» REQUIRED ACTION: Each line below from the one containing "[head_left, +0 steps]" through the one containing "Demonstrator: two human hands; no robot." should be output exactly as it stands, and no other line should appear.

» DATA EXCERPT:
========================================

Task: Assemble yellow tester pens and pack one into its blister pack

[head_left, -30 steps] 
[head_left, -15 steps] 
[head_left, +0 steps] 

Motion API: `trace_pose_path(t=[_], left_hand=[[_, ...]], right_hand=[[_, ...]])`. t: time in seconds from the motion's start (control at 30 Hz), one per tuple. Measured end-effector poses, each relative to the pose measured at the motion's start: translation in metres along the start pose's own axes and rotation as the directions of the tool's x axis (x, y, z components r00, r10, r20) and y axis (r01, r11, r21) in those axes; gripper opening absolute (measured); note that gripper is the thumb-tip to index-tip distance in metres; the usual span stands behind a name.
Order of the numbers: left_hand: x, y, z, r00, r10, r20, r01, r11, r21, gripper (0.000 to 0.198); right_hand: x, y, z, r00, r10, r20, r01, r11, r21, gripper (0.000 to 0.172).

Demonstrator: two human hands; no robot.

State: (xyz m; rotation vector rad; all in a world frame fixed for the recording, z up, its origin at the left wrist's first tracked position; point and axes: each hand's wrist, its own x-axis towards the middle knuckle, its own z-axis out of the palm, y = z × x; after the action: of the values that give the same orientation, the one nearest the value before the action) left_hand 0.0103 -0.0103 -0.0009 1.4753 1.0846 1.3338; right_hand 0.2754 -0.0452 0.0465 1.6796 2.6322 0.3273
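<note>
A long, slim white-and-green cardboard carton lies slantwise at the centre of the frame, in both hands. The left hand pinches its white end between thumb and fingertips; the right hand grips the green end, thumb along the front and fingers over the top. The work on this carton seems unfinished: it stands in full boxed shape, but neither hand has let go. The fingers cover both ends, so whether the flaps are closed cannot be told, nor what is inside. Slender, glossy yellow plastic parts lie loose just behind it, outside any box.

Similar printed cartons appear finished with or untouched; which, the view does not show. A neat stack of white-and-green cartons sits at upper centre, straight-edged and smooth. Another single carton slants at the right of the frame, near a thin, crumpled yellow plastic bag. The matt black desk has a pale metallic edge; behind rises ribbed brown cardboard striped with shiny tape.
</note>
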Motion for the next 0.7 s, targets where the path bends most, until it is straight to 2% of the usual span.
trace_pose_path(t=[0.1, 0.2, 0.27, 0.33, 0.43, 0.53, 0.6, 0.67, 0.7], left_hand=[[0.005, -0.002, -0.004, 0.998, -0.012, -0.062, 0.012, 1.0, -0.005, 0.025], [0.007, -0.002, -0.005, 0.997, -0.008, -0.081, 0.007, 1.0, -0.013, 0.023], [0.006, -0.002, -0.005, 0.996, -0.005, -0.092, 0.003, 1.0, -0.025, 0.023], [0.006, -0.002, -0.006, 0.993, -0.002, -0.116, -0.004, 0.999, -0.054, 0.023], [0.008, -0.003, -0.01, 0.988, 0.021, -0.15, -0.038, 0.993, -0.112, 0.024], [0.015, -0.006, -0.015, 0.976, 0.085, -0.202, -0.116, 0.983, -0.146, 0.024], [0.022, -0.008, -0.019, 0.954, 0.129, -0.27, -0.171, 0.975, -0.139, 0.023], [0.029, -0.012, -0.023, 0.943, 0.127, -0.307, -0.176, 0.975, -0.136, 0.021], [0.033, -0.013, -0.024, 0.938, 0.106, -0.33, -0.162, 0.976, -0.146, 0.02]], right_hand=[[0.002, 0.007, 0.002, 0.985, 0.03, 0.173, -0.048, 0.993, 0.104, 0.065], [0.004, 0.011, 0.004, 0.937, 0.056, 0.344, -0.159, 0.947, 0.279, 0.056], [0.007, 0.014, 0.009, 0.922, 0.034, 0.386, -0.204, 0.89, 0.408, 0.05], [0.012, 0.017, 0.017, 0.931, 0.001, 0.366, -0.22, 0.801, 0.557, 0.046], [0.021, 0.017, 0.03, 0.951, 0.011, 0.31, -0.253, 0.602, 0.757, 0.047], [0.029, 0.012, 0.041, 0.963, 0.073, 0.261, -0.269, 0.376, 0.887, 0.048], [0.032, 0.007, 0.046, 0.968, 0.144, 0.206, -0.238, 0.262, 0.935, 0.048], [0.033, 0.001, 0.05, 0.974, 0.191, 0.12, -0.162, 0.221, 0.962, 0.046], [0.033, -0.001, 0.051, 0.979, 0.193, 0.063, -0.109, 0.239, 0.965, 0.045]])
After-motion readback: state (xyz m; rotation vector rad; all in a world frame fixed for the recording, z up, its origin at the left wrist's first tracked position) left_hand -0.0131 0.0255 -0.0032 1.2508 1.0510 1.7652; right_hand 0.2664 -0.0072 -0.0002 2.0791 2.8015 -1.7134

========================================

» PROBLEM SOLUTION:
[head_left, +0 steps] 

Motion API: `trace_pose_path(t=[_], left_hand=[[_, ...]], right_hand=[[_, ...]])`. t: time in seconds from the motion's start (control at 30 Hz), one per tuple. Measured end-effector poses, each relative to the pose measured at the motion's start: translation in metres along the start pose's own axes and rotation as the directions of the tool's x axis (x, y, z components r00, r10, r20) and y axis (r01, r11, r21) in those axes; gripper opening absolute (measured); note that gripper is the thumb-tip to index-tip distance in metres; the usual span stands behind a name.
Order of the numbers: left_hand: x, y, z, r00, r10, r20, r01, r11, r21, gripper (0.000 to 0.198); right_hand: x, y, z, r00, r10, r20, r01, r11, r21, gripper (0.000 to 0.172).

Demonstrator: two human hands; no robot.

No additional work remains on the exercise.